Kobach knows election laws but not open record laws? Really?

Too bad Kansas Secretary of State Kris Kobach does not seem to take the Kansas Open Records laws very seriously.

We would expect a state elected official like Kobach, so bent on enforcing Kansas election laws, to know and understand all of the state laws and abide by them.

Not so.

A Kansas Press Association leader and a leading media attorney in the state are both accusing Secretary of State Kobach of flouting a year-old state open records law by using a private email account for his government work as vice chairman of President Donald Trump’s commission on election fraud.

Max Kautsch, a Lawrence attorney who specializes in free speech and open government issues and other media laws, said Kobach’s contention that he is serving on the commission as a private citizen is “obviously totally insane,” The Kansas City Star newspaper reported.

And Doug Anstaett, the state press association’s executive director, also said Kobach is “dead wrong.”

The 2016 law says that public officials’ emails on public business are subject to disclosure under the Kansas Open Records Act, even if they are on a private account or device.

“This is why the law was changed, so that officials can’t come up with reasons for keeping the public in the dark that aren’t credible,” Kautsch said.

Kobach’s emails with the commission became an issue recently when the investigative site ProPublica reported that commission members were using private emails to conduct business. Kobach told the site that using his state account would waste state resources because he’s serving as a private citizen, not as the state’s chief elections official.

Kobach’s comments reveal that he does not understand the state’s open records laws and why they exist, which is very troublesome to say about a serious candidate for governor of the state.

When elected officials start believing that laws do not apply to them, and that they are somehow above the law, a lot of problems are sure to follow.

Kobach spokeswoman Samantha Poetter reiterated Kobach’s position last week, saying that on the commission, Kobach is not conducting business for the state. Even when Kobach’s state title is used in printed materials, it does not indicate he is conducting Kansas business, she said.

The Star requested records related to the commission from Kobach’s office in May, but his office denied that request a month later initially on the grounds that such records did not exist.

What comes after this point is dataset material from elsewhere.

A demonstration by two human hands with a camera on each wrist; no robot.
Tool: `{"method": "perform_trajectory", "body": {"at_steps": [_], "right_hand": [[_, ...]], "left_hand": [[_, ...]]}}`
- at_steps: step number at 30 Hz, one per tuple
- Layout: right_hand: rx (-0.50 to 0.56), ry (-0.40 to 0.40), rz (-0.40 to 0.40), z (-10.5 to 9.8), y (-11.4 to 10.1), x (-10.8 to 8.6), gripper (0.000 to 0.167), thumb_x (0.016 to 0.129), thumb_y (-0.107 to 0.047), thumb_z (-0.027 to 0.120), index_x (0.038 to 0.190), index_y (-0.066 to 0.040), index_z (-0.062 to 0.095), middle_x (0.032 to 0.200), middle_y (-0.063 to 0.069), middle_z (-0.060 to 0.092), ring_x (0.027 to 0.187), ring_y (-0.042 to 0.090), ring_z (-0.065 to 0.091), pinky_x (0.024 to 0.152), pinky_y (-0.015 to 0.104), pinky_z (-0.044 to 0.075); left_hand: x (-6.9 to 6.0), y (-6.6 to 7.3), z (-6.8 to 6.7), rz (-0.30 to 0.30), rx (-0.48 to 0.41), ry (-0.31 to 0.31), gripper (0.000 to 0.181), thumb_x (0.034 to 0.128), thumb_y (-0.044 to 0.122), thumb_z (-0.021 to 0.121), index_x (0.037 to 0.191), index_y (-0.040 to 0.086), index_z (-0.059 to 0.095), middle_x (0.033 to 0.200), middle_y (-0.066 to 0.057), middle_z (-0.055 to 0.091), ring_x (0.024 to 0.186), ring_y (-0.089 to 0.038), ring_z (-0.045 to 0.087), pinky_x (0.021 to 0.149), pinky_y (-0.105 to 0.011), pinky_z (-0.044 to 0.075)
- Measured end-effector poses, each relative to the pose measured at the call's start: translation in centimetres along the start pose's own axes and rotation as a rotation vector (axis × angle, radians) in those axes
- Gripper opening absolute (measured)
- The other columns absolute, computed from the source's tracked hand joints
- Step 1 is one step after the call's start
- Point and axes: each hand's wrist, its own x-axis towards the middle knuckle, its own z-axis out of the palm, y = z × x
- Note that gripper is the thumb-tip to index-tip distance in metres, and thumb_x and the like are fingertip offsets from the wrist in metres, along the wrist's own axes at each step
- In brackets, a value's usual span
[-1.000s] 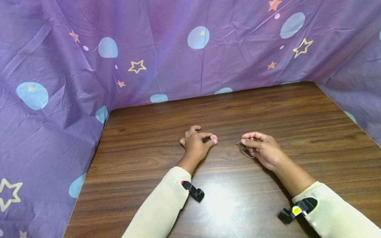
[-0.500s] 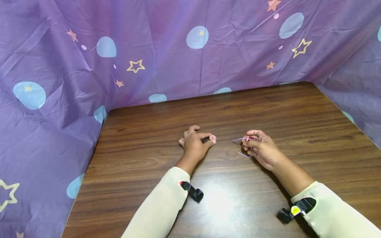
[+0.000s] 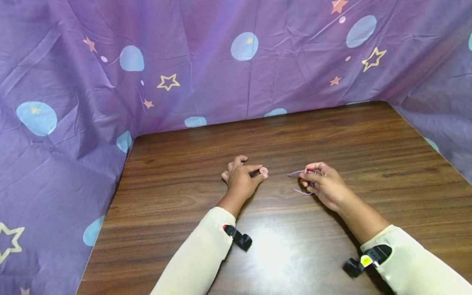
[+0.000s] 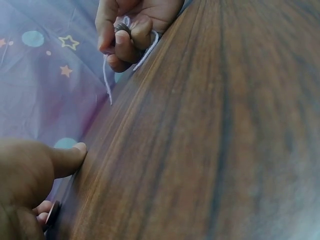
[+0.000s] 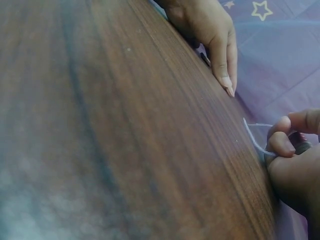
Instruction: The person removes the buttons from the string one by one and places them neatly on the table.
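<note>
Between thumb and forefinger, the left hand (image 3: 240,180) pinches a small round pink piece (image 3: 263,170) low at the tabletop, its other fingers spread. A thin dark piece (image 4: 52,215) shows behind that hand in the left wrist view; whether it is separate I cannot tell. To the right, apart from it, the right hand (image 3: 329,186) grips a small red-and-pink ridged bundle (image 3: 310,171) in curled fingers. A lilac string (image 3: 295,173) sticks out leftward from it, with another end lower down. The right wrist view shows the bundle (image 5: 301,143) partly hidden by fingers.
A brown wood-grain table (image 3: 184,196) lies under both hands. Purple curtains (image 3: 206,53) with stars and blue spots hang along its back and sides. Both sleeved forearms reach in from the front, each wearing a black wrist camera (image 3: 241,238).
The right fingers have shifted around the bundle, so more of its red side shows. Both string ends now reach further left. The left hand keeps its pinch in nearly the same place.
</note>
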Motion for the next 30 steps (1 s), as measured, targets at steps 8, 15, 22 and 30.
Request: {"method": "perform_trajectory", "body": {"at_steps": [8,15,22,30], "right_hand": [[-0.005,-0.012,-0.003,-0.04,-0.06,0.10,0.014,0.110,-0.004,0.060,0.120,-0.005,0.051,0.088,-0.004,0.072,0.074,0.006,0.062,0.061,0.017,0.049],[0.009,-0.014,-0.019,-0.09,0.11,0.28,0.006,0.112,-0.011,0.061,0.108,-0.012,0.066,0.091,-0.005,0.074,0.072,0.006,0.060,0.060,0.017,0.049],[0.023,-0.015,-0.033,-0.12,0.15,0.31,0.009,0.111,-0.011,0.061,0.106,-0.013,0.068,0.089,-0.004,0.074,0.070,0.005,0.060,0.059,0.016,0.050],[0.037,0.003,-0.030,-0.02,0.13,0.21,0.008,0.110,-0.016,0.065,0.103,-0.012,0.068,0.086,-0.005,0.073,0.068,0.005,0.059,0.059,0.015,0.052]], "left_hand": [[0.06,0.21,-0.19,-0.008,0.014,-0.023,0.036,0.0937,0.047,0.085,0.127,0.035,0.082,0.162,-0.004,0.053,0.145,-0.032,0.047,0.106,-0.056,0.032],[-0.03,0.28,-0.27,-0.009,0.008,-0.035,0.036,0.0944,0.046,0.085,0.129,0.034,0.082,0.163,-0.004,0.051,0.146,-0.032,0.046,0.107,-0.057,0.031],[-0.08,0.26,-0.29,0.000,0.012,-0.033,0.037,0.0944,0.046,0.085,0.129,0.034,0.082,0.163,-0.005,0.051,0.145,-0.033,0.046,0.106,-0.057,0.031],[0.02,0.01,-0.03,0.002,0.017,-0.034,0.038,0.0945,0.048,0.084,0.130,0.034,0.081,0.164,-0.005,0.051,0.146,-0.033,0.046,0.106,-0.057,0.031]]}}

In July, the Associated Press also requested communications between Kobach and his staff and the commission, including emails and was told by an attorney “there are no records that are responsive to this request.”

Anstaett said the press association will consider taking legal action.

“You can’t just declare that you are a private citizen when you are a public servant serving the president of the United States,” Anstaett said. “He’s serving because of his position of secretary of state.”

The best elected officials are the ones who follow the laws to the letter and also follow the spirit of the laws, too, with the goal always to be completely transparent in all of their official duties.

Elected officials  who use their private email accounts for official government business must know that those private emails, by law now,  are open to public scrutiny. They just hope no one ever asks to read them.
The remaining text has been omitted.